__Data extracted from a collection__
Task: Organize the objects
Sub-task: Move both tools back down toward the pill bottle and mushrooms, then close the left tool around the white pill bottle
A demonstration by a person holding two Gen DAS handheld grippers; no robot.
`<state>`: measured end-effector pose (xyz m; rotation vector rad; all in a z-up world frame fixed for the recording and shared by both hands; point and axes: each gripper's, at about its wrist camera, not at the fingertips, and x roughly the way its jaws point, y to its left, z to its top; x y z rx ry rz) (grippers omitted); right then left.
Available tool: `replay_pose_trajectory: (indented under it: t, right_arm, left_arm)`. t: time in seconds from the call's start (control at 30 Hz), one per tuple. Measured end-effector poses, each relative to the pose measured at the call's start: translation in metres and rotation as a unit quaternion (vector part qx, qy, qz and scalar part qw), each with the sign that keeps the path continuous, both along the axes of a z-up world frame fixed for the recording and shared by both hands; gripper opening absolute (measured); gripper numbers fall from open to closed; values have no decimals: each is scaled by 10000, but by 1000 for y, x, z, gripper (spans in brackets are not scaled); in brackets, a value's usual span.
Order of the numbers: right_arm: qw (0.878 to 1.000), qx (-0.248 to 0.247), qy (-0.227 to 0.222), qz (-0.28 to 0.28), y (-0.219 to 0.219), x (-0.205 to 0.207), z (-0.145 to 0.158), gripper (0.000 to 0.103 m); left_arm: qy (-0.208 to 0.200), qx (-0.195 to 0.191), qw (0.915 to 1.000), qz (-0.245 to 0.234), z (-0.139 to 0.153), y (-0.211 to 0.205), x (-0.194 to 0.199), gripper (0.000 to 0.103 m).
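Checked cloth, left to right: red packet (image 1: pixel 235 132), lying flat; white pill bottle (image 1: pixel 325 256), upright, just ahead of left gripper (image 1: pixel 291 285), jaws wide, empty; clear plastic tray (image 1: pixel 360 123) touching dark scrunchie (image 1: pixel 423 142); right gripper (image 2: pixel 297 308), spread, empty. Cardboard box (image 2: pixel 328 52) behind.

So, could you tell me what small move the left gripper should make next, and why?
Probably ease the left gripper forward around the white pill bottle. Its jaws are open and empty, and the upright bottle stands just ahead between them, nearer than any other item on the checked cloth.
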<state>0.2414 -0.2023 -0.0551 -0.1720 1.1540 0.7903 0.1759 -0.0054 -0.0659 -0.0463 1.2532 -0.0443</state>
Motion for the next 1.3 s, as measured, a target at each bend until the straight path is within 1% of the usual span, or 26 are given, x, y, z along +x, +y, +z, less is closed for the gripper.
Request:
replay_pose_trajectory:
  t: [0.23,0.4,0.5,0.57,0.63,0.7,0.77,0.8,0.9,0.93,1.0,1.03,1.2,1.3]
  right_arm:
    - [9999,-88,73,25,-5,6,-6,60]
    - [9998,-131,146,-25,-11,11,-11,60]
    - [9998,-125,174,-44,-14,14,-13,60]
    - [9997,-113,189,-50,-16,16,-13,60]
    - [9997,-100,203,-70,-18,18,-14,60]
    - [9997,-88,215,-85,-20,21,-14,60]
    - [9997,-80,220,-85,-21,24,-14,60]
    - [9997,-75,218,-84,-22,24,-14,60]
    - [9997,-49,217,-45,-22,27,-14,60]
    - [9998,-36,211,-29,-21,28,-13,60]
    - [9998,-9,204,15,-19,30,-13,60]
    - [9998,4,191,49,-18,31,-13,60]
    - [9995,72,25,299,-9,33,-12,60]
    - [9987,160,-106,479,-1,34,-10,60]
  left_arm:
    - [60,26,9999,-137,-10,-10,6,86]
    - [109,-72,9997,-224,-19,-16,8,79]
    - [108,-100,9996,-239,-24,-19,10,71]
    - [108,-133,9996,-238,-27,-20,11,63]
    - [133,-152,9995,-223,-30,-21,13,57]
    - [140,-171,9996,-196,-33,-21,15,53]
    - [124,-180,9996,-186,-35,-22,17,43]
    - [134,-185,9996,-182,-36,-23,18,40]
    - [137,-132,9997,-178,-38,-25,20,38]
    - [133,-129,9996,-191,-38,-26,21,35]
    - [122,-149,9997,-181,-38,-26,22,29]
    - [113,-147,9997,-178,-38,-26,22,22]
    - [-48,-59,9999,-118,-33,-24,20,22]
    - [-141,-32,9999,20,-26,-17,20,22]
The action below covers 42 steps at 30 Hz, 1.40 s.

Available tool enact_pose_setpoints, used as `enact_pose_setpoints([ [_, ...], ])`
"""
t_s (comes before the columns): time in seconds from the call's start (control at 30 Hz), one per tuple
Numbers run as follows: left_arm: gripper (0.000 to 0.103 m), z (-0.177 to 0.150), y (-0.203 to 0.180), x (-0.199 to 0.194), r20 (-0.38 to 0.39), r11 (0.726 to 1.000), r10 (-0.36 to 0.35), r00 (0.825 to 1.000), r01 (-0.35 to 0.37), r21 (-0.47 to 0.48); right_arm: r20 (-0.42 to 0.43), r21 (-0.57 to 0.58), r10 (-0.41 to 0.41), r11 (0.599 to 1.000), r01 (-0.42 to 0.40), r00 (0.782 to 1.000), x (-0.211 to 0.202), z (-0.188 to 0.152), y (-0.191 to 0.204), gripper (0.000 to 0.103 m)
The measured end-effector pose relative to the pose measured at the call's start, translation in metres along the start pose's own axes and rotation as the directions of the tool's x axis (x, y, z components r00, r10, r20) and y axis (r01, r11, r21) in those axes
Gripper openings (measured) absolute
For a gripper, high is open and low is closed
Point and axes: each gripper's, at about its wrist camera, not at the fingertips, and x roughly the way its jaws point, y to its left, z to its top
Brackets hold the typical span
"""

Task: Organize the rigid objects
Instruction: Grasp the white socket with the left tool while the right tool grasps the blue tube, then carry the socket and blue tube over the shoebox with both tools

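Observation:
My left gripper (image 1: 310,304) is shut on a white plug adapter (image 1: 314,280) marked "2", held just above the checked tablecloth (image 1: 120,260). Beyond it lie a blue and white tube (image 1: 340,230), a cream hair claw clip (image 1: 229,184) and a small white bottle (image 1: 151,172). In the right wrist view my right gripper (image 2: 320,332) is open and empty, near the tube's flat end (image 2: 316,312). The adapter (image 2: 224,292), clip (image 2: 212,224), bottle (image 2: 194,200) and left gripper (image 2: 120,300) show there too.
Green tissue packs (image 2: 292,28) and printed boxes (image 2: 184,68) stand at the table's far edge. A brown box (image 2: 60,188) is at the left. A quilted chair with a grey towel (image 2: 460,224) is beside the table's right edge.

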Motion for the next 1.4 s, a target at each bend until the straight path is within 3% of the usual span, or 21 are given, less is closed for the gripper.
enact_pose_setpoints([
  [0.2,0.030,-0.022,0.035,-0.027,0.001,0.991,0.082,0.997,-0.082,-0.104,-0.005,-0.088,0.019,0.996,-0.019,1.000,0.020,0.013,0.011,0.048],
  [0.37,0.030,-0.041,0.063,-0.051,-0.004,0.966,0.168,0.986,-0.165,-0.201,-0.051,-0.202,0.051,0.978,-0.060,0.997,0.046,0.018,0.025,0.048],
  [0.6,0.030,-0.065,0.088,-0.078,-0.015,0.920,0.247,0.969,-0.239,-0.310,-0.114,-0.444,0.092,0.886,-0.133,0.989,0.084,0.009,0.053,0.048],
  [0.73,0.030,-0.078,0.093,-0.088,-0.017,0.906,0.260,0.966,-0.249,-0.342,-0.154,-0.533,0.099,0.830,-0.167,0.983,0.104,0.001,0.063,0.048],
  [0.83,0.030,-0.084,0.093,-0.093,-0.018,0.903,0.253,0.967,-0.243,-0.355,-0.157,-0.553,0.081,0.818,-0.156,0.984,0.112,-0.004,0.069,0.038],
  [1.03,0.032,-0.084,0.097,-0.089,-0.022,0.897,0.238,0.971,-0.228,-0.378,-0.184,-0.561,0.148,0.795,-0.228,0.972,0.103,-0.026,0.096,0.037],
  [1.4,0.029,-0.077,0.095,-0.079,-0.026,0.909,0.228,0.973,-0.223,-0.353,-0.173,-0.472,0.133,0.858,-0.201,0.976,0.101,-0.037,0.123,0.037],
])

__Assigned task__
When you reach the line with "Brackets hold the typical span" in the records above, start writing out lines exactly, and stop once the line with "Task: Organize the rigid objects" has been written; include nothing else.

__Your solution__
Brackets hold the typical span
"""

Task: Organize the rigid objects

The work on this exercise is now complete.